§ **The problem**
Your answer should hold every line of the records below that contains the string "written".

§ **Provided records**
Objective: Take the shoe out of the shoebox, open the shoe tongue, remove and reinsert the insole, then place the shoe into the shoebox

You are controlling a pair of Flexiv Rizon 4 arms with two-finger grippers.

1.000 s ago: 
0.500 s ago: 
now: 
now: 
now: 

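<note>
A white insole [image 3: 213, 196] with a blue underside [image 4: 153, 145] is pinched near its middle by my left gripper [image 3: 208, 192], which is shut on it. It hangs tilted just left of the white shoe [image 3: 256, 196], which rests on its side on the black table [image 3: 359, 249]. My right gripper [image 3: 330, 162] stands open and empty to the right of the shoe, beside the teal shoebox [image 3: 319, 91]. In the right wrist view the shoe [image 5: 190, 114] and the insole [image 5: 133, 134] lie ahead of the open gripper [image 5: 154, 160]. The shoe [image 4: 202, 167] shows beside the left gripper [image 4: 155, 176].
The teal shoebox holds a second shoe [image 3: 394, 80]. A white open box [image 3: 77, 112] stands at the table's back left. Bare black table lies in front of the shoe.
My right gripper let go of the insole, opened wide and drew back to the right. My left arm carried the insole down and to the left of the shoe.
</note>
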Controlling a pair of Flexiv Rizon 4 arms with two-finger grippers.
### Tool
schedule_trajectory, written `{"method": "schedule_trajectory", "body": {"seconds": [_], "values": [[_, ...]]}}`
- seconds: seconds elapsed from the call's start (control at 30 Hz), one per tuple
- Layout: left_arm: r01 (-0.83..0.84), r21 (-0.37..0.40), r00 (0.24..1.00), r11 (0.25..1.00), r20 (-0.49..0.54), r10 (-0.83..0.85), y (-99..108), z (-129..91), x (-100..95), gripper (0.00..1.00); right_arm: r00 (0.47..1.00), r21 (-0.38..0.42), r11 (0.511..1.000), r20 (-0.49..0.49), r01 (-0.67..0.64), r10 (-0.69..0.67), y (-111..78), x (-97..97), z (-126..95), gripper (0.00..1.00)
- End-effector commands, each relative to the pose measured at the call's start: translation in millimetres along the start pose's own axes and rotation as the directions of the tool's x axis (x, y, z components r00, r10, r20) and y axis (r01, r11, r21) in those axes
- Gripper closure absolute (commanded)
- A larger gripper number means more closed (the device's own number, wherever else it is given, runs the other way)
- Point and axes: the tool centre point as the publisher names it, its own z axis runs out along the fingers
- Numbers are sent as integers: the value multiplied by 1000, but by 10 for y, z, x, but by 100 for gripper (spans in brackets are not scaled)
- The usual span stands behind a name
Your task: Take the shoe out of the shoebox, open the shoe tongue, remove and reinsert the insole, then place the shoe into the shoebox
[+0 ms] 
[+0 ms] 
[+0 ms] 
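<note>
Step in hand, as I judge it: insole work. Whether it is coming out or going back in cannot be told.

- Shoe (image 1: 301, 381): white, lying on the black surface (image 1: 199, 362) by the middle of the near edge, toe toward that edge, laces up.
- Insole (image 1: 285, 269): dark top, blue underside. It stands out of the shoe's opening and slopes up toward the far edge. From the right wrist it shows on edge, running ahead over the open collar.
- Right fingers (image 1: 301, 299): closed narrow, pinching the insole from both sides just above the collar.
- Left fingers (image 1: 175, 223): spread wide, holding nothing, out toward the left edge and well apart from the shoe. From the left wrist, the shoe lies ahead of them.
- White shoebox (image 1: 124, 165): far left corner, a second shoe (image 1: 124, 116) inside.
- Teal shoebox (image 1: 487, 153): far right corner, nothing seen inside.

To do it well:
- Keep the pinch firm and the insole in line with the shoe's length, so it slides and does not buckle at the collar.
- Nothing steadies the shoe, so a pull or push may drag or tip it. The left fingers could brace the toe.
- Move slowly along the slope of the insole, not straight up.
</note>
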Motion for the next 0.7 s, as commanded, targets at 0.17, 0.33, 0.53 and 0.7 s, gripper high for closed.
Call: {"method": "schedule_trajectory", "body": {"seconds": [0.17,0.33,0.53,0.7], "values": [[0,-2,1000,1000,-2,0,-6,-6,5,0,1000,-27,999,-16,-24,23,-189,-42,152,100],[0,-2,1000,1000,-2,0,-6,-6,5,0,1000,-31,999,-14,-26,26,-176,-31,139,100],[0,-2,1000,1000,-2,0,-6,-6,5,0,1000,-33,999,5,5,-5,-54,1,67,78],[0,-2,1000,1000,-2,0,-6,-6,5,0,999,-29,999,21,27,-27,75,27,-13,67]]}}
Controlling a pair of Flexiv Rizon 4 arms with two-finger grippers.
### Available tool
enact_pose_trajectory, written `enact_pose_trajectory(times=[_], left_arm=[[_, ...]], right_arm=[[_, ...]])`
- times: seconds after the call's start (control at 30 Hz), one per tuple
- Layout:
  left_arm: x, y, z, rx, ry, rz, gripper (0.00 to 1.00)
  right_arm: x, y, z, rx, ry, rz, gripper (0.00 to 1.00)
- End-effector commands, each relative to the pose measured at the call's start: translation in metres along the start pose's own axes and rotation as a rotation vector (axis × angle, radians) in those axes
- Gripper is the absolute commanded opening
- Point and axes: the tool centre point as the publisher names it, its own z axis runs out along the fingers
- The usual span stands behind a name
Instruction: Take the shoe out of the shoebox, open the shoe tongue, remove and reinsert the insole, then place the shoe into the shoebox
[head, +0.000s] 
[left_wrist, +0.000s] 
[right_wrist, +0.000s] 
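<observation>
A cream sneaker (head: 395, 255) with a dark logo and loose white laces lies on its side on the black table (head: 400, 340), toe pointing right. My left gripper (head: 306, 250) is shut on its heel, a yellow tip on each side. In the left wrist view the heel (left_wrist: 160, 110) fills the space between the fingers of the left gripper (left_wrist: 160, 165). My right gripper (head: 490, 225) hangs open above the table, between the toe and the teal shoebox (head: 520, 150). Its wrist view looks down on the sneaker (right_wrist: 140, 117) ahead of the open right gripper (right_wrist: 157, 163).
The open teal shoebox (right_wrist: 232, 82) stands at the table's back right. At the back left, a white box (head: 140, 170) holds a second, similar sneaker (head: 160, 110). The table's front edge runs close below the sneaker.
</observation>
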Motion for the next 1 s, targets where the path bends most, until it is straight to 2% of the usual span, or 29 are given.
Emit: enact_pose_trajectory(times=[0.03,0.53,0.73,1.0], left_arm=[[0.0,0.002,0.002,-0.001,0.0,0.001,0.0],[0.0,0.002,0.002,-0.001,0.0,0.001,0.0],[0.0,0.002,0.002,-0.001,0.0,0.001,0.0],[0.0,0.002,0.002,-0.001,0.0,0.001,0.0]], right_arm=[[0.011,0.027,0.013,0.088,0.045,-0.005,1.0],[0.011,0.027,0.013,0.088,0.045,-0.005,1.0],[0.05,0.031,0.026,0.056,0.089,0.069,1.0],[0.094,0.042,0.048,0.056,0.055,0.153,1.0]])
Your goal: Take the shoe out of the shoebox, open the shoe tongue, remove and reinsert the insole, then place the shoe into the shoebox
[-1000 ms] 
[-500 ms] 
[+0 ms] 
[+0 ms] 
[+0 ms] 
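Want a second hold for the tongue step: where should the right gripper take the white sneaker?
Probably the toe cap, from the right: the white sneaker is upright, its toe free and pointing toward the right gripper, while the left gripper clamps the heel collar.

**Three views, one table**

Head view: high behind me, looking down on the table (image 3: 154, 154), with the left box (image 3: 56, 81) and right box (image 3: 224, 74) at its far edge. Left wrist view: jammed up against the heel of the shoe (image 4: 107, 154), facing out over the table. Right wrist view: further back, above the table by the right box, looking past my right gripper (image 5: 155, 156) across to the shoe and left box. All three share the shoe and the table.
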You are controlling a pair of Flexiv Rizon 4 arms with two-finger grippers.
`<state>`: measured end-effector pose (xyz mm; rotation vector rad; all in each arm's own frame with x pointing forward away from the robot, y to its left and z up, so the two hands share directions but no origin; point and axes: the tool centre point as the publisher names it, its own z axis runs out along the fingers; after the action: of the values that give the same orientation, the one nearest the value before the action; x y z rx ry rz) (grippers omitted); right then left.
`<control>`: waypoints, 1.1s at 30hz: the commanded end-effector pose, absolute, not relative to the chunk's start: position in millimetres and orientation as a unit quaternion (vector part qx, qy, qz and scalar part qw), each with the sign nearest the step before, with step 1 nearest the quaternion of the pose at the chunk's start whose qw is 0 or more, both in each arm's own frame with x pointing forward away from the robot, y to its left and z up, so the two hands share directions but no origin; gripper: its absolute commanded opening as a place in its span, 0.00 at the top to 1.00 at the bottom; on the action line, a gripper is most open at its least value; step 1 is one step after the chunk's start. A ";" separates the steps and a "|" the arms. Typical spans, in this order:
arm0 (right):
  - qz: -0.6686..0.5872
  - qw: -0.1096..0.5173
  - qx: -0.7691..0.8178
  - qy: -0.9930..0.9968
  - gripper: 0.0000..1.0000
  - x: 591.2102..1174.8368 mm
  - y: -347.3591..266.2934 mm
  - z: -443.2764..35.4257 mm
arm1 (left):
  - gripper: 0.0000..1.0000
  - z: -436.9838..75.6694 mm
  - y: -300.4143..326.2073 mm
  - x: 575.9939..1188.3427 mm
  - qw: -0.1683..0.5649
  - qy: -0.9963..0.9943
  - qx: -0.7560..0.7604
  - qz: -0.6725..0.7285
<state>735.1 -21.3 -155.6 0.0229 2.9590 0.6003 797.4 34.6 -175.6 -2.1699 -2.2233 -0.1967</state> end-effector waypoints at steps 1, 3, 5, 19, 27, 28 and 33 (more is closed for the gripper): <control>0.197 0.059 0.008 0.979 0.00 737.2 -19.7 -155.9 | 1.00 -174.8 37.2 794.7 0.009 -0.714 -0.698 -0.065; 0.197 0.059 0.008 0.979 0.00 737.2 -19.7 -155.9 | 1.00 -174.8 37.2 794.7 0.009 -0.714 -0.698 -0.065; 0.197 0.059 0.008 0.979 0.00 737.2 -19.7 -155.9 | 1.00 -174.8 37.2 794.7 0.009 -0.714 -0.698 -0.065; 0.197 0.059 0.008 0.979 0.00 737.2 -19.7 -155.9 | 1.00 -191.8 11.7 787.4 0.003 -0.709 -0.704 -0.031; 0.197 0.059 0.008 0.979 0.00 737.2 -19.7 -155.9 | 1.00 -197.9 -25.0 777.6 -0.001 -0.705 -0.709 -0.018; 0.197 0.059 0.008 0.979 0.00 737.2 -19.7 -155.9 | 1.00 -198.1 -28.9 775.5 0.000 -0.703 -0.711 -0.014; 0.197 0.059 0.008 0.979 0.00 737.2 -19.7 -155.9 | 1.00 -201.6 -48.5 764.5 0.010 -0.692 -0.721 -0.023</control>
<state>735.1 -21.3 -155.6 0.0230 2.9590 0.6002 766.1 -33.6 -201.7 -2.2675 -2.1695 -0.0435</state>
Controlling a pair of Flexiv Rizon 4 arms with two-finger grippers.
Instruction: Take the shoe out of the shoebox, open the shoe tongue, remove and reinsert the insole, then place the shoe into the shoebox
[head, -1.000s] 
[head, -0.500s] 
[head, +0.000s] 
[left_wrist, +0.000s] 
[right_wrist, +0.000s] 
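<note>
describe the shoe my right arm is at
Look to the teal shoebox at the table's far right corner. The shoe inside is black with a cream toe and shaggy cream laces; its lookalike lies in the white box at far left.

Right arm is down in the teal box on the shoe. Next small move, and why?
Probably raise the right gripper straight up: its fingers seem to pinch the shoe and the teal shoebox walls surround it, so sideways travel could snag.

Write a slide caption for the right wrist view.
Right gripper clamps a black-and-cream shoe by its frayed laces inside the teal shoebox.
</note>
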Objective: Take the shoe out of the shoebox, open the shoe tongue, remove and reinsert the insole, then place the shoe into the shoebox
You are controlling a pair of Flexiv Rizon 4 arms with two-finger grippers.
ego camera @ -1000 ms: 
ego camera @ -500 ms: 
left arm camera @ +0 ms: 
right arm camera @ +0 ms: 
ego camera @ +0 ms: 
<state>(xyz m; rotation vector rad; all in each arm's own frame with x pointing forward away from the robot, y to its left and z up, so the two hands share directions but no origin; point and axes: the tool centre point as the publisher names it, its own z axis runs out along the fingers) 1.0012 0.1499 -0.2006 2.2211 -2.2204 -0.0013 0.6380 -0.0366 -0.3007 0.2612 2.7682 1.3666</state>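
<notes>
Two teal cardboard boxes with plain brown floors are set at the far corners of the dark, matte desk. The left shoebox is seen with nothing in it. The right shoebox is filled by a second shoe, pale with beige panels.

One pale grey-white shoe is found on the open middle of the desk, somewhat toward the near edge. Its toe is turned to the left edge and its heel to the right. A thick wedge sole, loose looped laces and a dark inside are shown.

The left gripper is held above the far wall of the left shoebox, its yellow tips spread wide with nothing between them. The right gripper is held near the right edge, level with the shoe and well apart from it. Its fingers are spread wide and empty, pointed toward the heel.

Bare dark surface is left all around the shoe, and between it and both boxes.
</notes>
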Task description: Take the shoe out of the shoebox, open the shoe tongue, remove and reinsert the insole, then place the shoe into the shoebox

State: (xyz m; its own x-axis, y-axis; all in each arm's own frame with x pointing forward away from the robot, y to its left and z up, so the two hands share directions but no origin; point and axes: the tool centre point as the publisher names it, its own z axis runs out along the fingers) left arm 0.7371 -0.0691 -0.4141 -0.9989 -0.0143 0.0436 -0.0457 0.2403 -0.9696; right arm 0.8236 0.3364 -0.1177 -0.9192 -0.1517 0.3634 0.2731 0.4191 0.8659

§ **Response below**
schedule_trajectory, written `{"method": "schedule_trajectory", "body": {"seconds": [_], "values": [[_, ...]]}}`
enact_pose_trajectory, written `enact_pose_trajectory(times=[_], left_arm=[[_, ...]], right_arm=[[_, ...]])`

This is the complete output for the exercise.